Only the number is wanted: how many lines of the data contain "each"?

Source material:
#####
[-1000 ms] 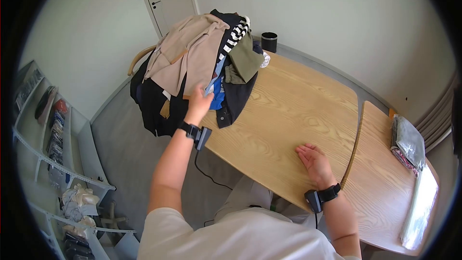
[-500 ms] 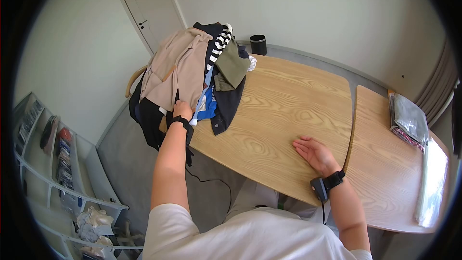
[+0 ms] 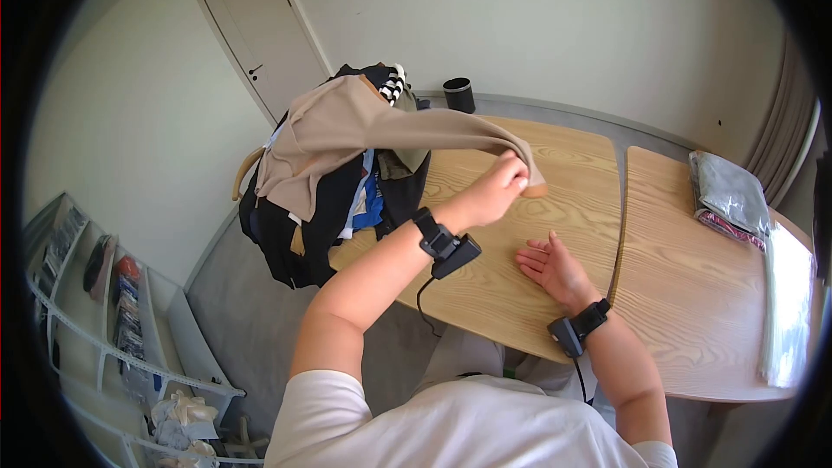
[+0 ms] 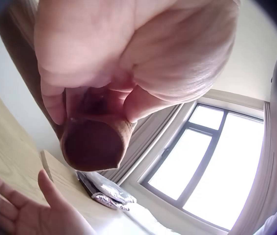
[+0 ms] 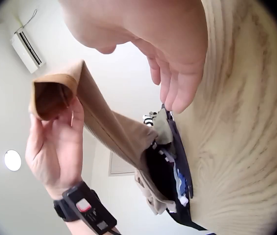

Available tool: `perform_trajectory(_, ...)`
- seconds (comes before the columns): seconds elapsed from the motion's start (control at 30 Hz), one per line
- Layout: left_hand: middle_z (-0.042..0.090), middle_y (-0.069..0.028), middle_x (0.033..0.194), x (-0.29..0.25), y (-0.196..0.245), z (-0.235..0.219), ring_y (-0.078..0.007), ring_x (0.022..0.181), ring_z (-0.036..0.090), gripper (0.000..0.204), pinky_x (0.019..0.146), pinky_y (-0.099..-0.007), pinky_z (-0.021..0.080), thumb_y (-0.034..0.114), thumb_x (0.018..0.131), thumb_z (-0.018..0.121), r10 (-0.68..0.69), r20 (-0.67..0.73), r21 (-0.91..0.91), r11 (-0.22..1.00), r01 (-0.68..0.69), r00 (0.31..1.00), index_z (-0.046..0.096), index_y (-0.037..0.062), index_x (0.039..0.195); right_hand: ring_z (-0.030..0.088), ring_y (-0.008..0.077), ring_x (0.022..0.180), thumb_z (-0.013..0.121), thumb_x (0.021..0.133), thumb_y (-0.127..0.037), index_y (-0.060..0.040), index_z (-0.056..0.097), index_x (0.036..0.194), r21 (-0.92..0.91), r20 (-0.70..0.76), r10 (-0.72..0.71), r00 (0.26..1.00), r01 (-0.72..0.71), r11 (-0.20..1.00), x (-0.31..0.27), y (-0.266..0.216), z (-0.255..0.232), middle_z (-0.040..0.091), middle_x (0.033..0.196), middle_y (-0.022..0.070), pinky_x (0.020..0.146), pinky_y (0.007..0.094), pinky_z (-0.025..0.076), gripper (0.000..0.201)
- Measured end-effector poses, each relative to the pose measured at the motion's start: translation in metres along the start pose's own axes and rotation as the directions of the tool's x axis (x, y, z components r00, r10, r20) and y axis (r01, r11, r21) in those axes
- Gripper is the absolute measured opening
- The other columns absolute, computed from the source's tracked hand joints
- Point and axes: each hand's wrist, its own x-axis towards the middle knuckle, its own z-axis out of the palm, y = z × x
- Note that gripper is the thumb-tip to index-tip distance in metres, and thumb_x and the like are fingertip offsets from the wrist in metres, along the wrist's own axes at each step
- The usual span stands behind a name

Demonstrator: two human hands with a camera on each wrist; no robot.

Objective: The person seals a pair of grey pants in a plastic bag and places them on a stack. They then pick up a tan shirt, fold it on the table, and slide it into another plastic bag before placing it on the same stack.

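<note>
My left hand [image 3: 496, 192] grips a beige jacket [image 3: 334, 126] by one sleeve, close to its tan-trimmed cuff [image 3: 535, 191]. That sleeve stretches through the air over the table, while the jacket's body still lies on a clothes pile. In the left wrist view the cuff's round opening faces the camera, below the curled fingers. Under the jacket are a black garment [image 3: 334, 195], an olive garment [image 3: 404, 162], a striped one [image 3: 394, 85] and something blue [image 3: 373, 201]. My right hand [image 3: 556, 273] is held palm up with relaxed fingers near the table's front edge, holding nothing.
The pile covers the left end of the wooden table [image 3: 572, 199]. A second table [image 3: 676, 295] adjoins on the right, bearing plastic-bagged clothes [image 3: 732, 191] and clear plastic wrapping [image 3: 787, 312]. A black bin [image 3: 459, 95] stands behind; shelves [image 3: 178, 316] line the left side.
My left hand has moved from the near side of the pile to the right, drawing the jacket's sleeve out over the table. The right hand has stayed nearly in place.
</note>
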Motion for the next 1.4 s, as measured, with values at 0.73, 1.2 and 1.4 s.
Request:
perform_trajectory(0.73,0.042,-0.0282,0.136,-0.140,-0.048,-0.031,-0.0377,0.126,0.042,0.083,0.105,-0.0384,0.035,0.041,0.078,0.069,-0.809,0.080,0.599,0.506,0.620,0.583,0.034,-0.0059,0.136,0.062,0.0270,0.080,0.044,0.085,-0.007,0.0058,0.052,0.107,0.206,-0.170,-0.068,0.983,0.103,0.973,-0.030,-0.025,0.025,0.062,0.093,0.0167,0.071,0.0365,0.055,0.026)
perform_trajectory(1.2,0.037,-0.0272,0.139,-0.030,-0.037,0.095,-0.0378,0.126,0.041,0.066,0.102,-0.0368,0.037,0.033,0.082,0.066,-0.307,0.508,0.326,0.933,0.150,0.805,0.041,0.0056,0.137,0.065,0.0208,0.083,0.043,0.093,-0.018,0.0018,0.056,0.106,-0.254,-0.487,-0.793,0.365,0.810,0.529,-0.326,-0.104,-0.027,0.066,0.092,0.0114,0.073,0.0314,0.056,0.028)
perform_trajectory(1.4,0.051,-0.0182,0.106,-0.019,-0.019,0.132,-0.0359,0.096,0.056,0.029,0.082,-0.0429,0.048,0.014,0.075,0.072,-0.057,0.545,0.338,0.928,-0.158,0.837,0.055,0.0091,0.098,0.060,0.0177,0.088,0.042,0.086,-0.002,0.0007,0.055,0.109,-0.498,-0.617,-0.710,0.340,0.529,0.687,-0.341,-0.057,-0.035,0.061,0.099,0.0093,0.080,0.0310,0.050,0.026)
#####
Completed exercise:
4